Douglas Palm (born 6 May 1951) is a former professional tennis player from Sweden.

Early life 
Douglas Boson Palm was born on 6 May 1951 in Malmköping, Sweden. 

He is the third son of Boson Palm who died 1976 of ALS and his wife Ingrid Palm. 

His brothers are Kjell Palm and Björn-Ulf Palm.

Biography
Douglas Palm was a quarter-finalist at the Copenhagen Open in 1976. Later in the year he upset Mark Edmondson in the 1976 Swedish Open, then in the 1976 Stockholm Open held a match point in the second round against Mark Cox, who went on to win the tournament.

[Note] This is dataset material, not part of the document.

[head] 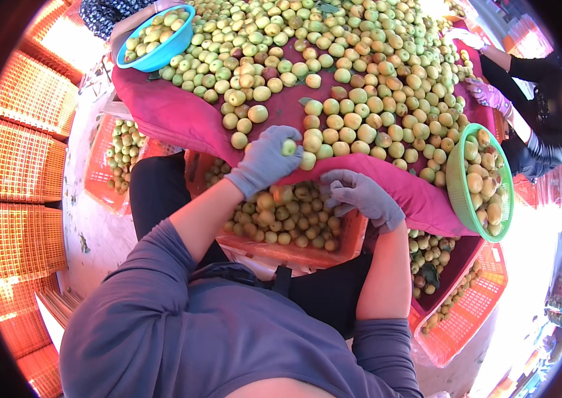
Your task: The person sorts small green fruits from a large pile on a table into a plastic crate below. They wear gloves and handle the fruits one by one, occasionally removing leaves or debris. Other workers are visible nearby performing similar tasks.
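My left hand (269, 158), in a grey glove, holds a green round fruit (289, 147) between thumb and fingers at the near edge of a fruit-covered table with a red-pink cloth (286, 102). My right hand (360, 196), gloved the same way, hangs palm down over the right side of an orange plastic crate (291, 251); its fingers are curled apart and no fruit shows in them, though its palm is hidden. That crate stands between my knees and holds many fruits (286, 219). More green and reddish fruits (350, 119) are spread in front of me.
A green basket (480, 226) of fruit sits at the table's right edge, a blue basin (161, 54) at the upper left. Fruit-filled crates (490, 298) flank my legs. Stacked orange crates (17, 239) line the left. Two other people work at the table's far left and right.
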A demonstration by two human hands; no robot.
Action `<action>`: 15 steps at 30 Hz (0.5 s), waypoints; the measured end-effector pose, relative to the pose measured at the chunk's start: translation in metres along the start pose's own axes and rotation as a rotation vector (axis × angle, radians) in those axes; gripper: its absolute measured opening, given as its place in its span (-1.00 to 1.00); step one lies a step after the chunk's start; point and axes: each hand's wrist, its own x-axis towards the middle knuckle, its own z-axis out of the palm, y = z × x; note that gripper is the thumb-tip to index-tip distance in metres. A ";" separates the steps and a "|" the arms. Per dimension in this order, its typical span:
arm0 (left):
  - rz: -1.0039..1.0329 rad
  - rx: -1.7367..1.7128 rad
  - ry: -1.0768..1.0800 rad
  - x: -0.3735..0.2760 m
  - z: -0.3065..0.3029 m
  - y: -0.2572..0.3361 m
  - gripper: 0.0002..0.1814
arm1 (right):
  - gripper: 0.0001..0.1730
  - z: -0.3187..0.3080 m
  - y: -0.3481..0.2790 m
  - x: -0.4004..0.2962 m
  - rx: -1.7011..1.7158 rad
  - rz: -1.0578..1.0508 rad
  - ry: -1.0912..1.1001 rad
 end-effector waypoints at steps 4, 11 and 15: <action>0.460 -0.101 0.033 -0.013 0.013 0.052 -0.34 | -0.39 0.009 0.001 0.002 0.334 -0.140 -0.015; 0.605 -0.063 -0.089 0.064 -0.004 0.043 -0.77 | -0.64 -0.038 0.021 0.003 0.395 -0.338 0.146; 0.099 0.642 0.262 0.137 -0.059 -0.041 -0.52 | -0.66 -0.024 0.008 0.003 0.567 -0.342 0.374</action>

A Swedish Davis Cup representative, Palm was picked to play for his country in a tie against Monaco in Uppsala in April, 1977. He featured in the doubles rubber with Jan Norbäck, which they won over Bernard Balleret and Louis Borfiga, to secure the tie.

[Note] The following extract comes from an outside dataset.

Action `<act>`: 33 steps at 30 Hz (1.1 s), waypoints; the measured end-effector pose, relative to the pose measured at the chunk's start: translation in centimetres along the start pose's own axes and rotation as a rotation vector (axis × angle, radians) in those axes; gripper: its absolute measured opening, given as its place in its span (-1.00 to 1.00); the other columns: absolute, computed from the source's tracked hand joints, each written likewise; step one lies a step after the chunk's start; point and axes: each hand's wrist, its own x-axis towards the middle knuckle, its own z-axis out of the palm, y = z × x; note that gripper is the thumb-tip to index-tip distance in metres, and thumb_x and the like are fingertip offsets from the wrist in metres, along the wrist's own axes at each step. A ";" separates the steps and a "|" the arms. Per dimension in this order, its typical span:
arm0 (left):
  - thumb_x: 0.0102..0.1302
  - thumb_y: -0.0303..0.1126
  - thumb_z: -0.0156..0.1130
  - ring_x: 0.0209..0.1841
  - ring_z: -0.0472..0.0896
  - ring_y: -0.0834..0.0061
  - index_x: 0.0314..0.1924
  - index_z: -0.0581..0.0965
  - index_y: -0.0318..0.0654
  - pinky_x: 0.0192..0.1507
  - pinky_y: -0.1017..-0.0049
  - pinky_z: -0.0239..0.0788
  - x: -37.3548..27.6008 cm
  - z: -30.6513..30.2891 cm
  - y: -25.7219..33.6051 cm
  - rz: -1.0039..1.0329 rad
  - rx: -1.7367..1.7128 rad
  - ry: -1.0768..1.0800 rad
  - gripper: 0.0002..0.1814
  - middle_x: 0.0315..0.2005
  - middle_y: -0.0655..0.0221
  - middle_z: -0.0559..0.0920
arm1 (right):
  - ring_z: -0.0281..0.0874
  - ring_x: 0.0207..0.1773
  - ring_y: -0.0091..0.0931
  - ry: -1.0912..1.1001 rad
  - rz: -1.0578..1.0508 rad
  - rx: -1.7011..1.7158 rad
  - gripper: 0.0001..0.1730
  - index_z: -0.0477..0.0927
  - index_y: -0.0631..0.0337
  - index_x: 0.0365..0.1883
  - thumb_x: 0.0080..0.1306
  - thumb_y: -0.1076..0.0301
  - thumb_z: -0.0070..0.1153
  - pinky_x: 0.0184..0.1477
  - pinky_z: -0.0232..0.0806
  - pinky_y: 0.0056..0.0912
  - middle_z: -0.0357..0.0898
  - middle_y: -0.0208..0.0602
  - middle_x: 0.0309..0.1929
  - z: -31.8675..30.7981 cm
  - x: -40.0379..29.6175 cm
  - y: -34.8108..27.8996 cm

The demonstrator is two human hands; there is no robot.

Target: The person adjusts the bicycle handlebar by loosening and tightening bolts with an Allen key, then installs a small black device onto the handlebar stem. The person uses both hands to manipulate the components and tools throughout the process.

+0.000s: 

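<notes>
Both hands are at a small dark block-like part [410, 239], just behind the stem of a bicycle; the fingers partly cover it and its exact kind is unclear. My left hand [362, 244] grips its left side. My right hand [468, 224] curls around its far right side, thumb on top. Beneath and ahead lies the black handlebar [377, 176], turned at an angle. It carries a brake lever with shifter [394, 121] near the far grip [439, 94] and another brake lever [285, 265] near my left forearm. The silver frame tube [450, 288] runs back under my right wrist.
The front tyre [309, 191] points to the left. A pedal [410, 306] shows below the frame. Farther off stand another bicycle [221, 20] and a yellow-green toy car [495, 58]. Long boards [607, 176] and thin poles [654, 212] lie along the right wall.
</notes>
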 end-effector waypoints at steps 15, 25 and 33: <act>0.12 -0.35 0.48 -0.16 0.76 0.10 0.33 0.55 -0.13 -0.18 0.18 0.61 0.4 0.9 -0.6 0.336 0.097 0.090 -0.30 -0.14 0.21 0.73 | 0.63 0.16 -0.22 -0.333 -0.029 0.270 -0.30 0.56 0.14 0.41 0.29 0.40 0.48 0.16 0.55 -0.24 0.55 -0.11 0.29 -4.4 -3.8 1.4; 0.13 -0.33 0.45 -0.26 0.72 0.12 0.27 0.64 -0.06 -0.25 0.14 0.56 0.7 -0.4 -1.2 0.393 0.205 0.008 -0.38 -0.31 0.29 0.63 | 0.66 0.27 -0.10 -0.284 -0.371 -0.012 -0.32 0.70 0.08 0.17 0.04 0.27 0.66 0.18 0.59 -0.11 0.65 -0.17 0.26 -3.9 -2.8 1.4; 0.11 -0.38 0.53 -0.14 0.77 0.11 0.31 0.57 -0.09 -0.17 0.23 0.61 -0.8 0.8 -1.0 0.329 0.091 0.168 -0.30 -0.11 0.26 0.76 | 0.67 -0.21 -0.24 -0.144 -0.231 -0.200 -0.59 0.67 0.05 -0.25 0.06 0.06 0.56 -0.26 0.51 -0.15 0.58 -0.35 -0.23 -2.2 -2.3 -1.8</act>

Palm made his first singles appearance in the main draw of a Grand Slam tournament at the 1977 Wimbledon Championships. He beat West German player Frank Gebert in the opening round, then lost a five set second round match to Paul Kronk.

After making a Grand Prix quarter-final, at Maui, Palm ended the 1977 season by competing in the December edition of the Australian Open (there had also been a tournament in January). On this occasion he was unable to get past the first round and lasted only one set against Alvin Gardiner before he had to retire hurt.

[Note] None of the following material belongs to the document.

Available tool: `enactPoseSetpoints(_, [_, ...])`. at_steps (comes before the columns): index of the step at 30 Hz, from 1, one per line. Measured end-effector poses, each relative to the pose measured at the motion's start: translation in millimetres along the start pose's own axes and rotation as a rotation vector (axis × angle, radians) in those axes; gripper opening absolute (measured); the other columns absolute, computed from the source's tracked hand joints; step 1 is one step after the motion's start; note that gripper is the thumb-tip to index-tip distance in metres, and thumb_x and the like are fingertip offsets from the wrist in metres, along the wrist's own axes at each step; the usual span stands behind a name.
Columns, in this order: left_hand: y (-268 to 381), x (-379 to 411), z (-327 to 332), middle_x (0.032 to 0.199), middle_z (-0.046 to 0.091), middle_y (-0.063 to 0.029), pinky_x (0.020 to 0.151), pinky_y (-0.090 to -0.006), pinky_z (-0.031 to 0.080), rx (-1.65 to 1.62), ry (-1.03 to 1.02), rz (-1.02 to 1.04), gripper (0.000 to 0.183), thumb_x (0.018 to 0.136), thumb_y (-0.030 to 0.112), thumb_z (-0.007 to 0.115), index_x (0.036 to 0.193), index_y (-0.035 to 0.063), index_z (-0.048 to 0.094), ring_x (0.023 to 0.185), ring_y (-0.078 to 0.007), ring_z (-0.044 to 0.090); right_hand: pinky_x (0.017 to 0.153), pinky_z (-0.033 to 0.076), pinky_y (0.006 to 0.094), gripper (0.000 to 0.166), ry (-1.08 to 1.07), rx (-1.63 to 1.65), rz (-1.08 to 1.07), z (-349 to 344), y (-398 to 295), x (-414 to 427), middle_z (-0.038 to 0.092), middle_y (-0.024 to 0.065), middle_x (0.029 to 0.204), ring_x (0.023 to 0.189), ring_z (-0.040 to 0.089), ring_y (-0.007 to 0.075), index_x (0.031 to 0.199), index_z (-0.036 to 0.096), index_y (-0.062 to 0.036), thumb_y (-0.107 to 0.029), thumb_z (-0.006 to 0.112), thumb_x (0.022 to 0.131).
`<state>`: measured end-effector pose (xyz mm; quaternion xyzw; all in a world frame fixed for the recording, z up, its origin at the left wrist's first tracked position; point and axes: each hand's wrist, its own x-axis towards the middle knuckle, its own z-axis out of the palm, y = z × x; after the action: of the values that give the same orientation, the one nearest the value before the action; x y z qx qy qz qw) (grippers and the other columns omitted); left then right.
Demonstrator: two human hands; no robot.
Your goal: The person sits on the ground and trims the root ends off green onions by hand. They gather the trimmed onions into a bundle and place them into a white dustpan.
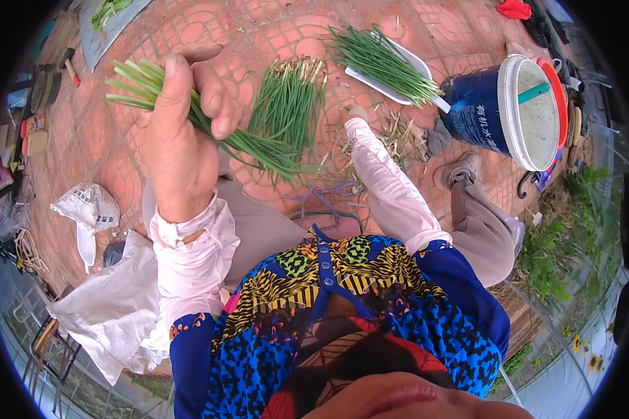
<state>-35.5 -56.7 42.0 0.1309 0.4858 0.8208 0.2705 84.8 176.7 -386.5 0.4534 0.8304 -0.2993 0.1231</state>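
My left hand (175,136) is raised and holds a bunch of green chives (230,139), their pale cut ends pointing left and the thin leaves trailing right. Beyond the leaf tips, a pile of chives with dry, straw-coloured ends (291,99) lies on the paving. My right hand (354,112) is low, near the ground between that pile and a white plastic scoop (424,68). Its fingers are small in view and partly hidden, so its grasp cannot be made out. More chives (382,63) lie across the scoop.
A blue bucket with a white rim (474,107) stands at right, a green handle inside. Dry trimmings (396,136) and purple strips (327,199) litter the red paving. White sacks (110,309) lie at left, with a hammer (71,67) farther off. Green plants (561,246) border the right.
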Motion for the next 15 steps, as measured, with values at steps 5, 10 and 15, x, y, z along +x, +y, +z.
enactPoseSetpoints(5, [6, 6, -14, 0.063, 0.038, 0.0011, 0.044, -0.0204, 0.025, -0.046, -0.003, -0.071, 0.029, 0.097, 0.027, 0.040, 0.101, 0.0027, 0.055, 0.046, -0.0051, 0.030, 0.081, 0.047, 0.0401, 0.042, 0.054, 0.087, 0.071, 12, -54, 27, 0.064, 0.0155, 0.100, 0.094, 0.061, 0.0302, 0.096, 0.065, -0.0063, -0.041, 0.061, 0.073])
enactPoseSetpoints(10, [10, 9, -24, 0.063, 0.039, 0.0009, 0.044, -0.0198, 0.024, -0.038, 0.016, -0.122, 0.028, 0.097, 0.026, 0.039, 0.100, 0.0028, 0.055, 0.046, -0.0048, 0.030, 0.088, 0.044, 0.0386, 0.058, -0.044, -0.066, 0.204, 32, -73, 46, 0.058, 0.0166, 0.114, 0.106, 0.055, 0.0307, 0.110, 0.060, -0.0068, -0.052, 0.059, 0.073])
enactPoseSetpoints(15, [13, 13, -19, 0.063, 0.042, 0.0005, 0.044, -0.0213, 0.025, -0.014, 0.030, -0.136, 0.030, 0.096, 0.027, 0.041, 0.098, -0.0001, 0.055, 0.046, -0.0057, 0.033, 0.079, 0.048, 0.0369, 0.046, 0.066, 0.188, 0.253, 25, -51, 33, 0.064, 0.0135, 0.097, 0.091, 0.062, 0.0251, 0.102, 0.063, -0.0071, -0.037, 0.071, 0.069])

Palm returned to Wimbledon in 1978 and lost to Buster Mottram in opening round. The match was played before a large police presence due to demonstrators who had turned up to protest against Mottram's support of the National Front Party. He also competed in men's doubles at the French Open, Wimbledon and US Open during his career, all with Jan Norbäck.

His best performance in a Grand Prix tournament came at Linz in 1979, when he had wins over Patrice Dominguez, Markus Günthardt and Louk Sanders to make the semi-finals. That year he also won the men's doubles title with Tenny Svensson at the Scandinavian Indoor Championships, a tournament not part of the circuit.

Personal life 
He lived a long time in Germany near the city of Stuttgart. 
After his career he was a highly passionate and well known tennis coach at the WTB (Württembergischer Tennisbund) and coached several young players on their way to a professional career. 

He was married and has 2 adult children.

After his divorce in 2002 he lived with his longtime girlfriend in Nürtingen and Ludwigsburg near Stuttgart / Germany.
In his 50s and 60s he was part of the „Herren 50“ tennis team in Nürtingen‘s tennis club ETV Nürtingen where he played against several other clubs in Baden-Württemberg. 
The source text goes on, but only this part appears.